If your partner is not the shivering type, then they’re probably the
ones that throw back tantrums. Well, you know your partner best. So stay
off the touché issues and stop trying to make them stay on guard each
time they’re around you.
How to deal with it
If you know what would put your partner on guard, then stay a mile
away from their sensitive issues and refrain from using those tactics.
It would slowly deteriorate your relationship if all you do is rant
about their irritable bowel syndrome or how they crashed the car years
ago. You love your partner, so why would you want to take them to a
level of hurt and anger.
The spider dude taught you this one, with great power comes great
responsibility. We’re teaching you this one, with great love comes great
respect. So hold your breath the next time you decide to tug a
sensitive chord.
THE DRIFTER
This kind of an arguer starts off with a waiting game. You’re waiting
for your mate, who was supposed to be there a good hour ago. You think
your mate doesn’t respect you and is taking you for granted. And in
steps your mate, late, flustered and in haste. Your partner smiles at
you. You cold shoulder that. A hug comes on its way towards you. You
sidestep it.
The conversation, we mean, the argument begins. You missed an
appointment with your beautician or an hour out with your pals, or
perhaps a movie.
The apologies come on its way. Your cold shoulder is way too cold for
the apologies to penetrate through. And what happens next, we all know
the story. Before any explanations come through, you start your lashing.
How to deal with it
Before your mate could even rationalize, you’re all out with the
words game. “You do this all the time…”, “I missed my appointment…”
and more blah and then, blah again. And then, out of nowhere, your ride
starts drifting. “You haven’t done the dishes…”, “You cheated on me
three years ago…”, and more prehistoric blah and blah. And then, it
goes on and on. You start from one topic and drift faster than Sean
Boswell in Tokyo Drift.
By the end of it all, you’re both sulking and huffy. And who won?
Heck, does it even matter anymore. You hate each other. So why hit the
drift in the first place?
THE MIND READER
We’re not bungling with soothsayers, we’re messing on psycho turf
here. Ever come home to say “hi” to your matey-sweetie, and imagine a
little roll of the eye?
Or remember the last time you wanted to make a Chocolate Brule but
ended up making a terrible inedible version of the Mississippi Mud Pie?
Did you hear that snigger behind your back, or that “that’s gross” look
on your sweetheart’s face? Before you feel all unappreciated and go on a
rampage trying to knock your sweetheart’s face with a frying pan, hold
your breath. Count to ten.
How to deal with it
Hey, shit happens. And sometimes, you create it. If you find yourself
getting all flustered up over a ‘roll of the eyes’, wait a minute
before you pop that eye out.
If you feel hurt by something that your mate’s done, just mention it
right then. “You piece of excreta, you’re driving me nuckin’ futs!” is
an absolute no no.
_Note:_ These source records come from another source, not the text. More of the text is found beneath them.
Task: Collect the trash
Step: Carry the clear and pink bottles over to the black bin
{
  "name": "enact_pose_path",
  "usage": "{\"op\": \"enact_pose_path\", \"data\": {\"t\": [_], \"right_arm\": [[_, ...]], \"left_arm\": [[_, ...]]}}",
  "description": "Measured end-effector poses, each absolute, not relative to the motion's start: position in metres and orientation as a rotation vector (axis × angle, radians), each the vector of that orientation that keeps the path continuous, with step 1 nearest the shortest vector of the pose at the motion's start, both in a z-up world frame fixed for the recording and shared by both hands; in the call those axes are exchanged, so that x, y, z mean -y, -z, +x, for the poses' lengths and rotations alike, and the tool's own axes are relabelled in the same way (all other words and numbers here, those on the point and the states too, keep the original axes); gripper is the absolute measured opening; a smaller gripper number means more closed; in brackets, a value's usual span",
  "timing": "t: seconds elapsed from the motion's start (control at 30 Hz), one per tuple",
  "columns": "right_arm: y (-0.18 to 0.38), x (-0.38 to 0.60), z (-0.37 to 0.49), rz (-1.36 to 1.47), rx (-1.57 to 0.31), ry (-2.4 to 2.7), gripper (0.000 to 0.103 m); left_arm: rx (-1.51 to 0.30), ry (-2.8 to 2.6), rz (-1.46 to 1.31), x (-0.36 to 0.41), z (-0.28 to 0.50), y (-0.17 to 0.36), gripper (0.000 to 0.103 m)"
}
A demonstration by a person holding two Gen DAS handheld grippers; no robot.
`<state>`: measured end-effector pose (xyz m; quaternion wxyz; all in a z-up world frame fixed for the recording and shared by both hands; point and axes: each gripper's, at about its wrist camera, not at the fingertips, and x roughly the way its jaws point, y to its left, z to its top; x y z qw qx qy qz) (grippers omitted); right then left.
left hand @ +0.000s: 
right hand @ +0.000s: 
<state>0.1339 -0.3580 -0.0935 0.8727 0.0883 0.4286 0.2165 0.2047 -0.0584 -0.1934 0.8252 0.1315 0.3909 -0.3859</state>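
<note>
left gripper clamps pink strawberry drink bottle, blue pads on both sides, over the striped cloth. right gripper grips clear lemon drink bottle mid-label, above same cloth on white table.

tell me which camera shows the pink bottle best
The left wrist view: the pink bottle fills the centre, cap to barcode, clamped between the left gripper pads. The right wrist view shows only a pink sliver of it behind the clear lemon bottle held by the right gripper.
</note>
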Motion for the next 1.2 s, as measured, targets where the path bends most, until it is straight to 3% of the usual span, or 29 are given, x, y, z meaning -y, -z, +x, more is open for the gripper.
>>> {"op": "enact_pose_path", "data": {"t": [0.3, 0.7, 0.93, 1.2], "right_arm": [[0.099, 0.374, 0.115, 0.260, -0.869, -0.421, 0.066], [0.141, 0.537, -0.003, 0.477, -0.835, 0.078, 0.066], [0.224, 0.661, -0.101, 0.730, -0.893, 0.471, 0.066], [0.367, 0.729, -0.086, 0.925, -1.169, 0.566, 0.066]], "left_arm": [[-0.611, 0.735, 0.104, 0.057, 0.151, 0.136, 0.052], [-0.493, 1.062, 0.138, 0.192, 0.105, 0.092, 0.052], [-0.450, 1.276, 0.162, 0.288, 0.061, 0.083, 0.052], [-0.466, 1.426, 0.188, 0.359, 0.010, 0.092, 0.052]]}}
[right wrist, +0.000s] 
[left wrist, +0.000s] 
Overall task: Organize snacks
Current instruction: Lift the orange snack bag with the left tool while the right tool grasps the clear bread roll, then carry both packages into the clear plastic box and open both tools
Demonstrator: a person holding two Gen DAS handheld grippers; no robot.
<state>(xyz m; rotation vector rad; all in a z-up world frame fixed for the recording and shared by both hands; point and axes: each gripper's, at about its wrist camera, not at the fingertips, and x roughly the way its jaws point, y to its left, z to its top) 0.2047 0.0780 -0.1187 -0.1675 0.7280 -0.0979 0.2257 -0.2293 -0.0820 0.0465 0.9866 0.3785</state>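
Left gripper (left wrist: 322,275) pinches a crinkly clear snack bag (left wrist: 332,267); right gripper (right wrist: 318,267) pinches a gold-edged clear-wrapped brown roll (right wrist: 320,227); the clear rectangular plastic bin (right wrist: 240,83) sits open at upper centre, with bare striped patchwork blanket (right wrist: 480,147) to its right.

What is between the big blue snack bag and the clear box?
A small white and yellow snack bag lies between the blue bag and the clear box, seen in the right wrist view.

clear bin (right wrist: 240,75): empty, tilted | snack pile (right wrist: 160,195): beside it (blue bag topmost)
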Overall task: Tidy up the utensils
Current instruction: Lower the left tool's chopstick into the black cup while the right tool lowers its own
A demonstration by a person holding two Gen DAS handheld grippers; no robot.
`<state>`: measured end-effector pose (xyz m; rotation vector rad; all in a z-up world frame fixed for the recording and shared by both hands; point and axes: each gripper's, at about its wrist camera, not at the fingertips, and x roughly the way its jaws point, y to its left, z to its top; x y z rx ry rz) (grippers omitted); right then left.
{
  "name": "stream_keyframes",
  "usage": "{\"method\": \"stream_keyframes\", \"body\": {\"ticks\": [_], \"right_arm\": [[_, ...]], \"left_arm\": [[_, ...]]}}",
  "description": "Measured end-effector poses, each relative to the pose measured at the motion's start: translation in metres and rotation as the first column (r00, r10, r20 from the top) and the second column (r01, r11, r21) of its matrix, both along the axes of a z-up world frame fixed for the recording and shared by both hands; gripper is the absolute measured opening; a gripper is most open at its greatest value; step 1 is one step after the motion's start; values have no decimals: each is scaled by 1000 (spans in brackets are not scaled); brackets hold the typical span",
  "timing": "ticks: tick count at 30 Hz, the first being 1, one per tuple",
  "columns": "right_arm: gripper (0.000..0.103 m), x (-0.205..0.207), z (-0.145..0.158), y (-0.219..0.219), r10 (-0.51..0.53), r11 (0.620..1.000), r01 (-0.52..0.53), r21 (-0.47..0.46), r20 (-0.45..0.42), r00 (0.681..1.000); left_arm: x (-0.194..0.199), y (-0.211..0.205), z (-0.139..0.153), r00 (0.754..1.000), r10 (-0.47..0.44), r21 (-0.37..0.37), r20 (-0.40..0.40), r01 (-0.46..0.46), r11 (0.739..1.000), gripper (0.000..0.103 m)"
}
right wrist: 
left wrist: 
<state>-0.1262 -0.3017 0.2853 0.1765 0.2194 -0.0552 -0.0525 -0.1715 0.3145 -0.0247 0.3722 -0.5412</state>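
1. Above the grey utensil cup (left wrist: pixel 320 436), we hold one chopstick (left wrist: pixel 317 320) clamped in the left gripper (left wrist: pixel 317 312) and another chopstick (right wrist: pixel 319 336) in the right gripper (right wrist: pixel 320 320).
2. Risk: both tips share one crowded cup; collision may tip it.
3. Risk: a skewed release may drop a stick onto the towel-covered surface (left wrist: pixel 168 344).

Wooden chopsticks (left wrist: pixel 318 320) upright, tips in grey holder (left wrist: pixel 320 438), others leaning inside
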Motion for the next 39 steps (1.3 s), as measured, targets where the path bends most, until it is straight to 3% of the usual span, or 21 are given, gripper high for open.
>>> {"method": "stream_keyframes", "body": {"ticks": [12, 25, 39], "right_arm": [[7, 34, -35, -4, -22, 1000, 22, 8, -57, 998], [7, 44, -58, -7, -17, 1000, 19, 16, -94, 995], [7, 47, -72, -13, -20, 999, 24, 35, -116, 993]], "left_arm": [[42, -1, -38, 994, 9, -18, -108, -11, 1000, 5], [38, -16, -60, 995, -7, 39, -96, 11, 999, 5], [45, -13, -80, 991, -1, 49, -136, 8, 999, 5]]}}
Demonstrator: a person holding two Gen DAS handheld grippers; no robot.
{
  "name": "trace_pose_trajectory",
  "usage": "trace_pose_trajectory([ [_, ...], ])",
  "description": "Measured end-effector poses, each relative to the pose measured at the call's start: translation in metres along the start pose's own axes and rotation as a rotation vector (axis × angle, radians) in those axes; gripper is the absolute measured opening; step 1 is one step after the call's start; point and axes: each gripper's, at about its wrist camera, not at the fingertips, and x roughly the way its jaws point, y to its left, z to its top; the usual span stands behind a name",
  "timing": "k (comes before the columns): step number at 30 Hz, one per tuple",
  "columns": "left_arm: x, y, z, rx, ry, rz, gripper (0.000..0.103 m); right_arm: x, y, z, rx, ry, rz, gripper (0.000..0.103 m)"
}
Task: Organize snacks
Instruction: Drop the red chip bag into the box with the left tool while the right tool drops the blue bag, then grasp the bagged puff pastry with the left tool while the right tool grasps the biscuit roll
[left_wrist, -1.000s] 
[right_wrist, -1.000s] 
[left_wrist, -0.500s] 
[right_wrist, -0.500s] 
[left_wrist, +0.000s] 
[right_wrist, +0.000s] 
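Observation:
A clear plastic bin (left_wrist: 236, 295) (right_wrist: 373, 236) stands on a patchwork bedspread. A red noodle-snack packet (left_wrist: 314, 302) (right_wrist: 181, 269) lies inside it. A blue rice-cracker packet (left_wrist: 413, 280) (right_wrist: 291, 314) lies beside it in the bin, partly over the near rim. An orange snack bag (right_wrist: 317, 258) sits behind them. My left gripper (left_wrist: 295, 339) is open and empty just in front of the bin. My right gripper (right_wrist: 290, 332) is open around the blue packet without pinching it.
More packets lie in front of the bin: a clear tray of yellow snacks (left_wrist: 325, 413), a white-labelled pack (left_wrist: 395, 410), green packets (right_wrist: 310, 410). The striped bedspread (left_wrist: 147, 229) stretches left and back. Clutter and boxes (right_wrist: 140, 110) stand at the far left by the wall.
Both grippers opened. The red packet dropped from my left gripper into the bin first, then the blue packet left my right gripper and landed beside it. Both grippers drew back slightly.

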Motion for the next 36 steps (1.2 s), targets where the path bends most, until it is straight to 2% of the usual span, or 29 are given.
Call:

Instead, a “Honey, did you just roll your eyes at me?
Please don’t do that, it hurts me” is aww-so-chweet. And at times, you
might just be imagining your mate’s making funny faces behind your
back. So before you spin your head 360 degrees a la Evil Dead style, ask
away.
All of us will invariably find ourselves in at least one of these
types, and all of use these petty tactics to win an argument with our
partner.
But really, if you can deal with arguments in a relationship and
avoid the conflict in the first place, wouldn’t the world and your
relationship be a better place to be in?
It’s easy to start an argument, but no one really likes the
pain. Not you, and not your partner. So now that you know how to deal
with arguments in a relationship, try to play nice!